Their premise is that “Very rarely in political history has any faction or movement enjoyed such a complete and crushing victory as the Conservative Eurosceptics. The field is theirs. They were not merely right about the single currency, the greatest economic issue of our age — they were right for the right reasons.” This is not a mere opus of a gloat, they name and shame the establishment figures who shamelessly exaggerated, lied and eulogised on behalf the euro and the European Project and have yet to apologise for the disaster they would have wrought.
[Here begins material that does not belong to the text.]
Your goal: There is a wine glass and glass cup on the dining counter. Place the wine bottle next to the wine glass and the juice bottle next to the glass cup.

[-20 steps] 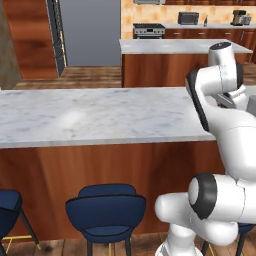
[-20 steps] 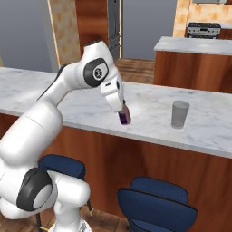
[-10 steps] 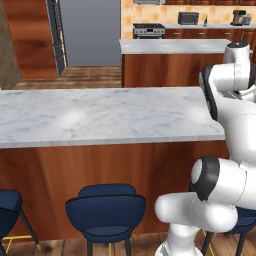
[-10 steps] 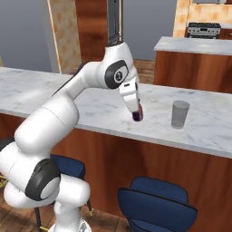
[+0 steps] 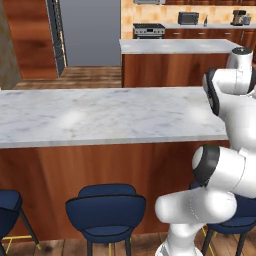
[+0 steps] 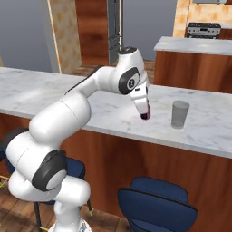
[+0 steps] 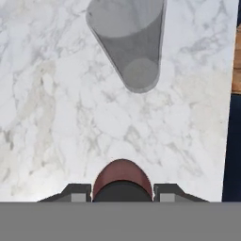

The institutions who are guilty include the CBI, BBC and of course the Financial Times. The guilty men include the shameless pundits who smeared their opponents, for example David Aaronovitch, who compared David Owen to Oswald Moseley and Enoch Powell because the founder of the SDP had become sceptical of the wisdom of the euro currency. Andrew Rawnsley, Chris Patten, Tony Blair, Peter Mandelson, Michael Heseltine, Ken Clarke, Charles Kennedy, Danny Alexander and from business Niall FitzGerald, Adair Turner and David Simon figure among the guilty men. It is instructive and amusing to remind ourselves of the hysterical claims and wild accusations made by these europhiles. Though this isn’t referred to in the text, it occurs to Guido that many of the same guilty men are currently making the same kind of hysterical claims about global warming.
Oborne has employed his usual panache in delivering the charges. It is well worth reading if you enjoy the thought of europhiles squirming guiltily.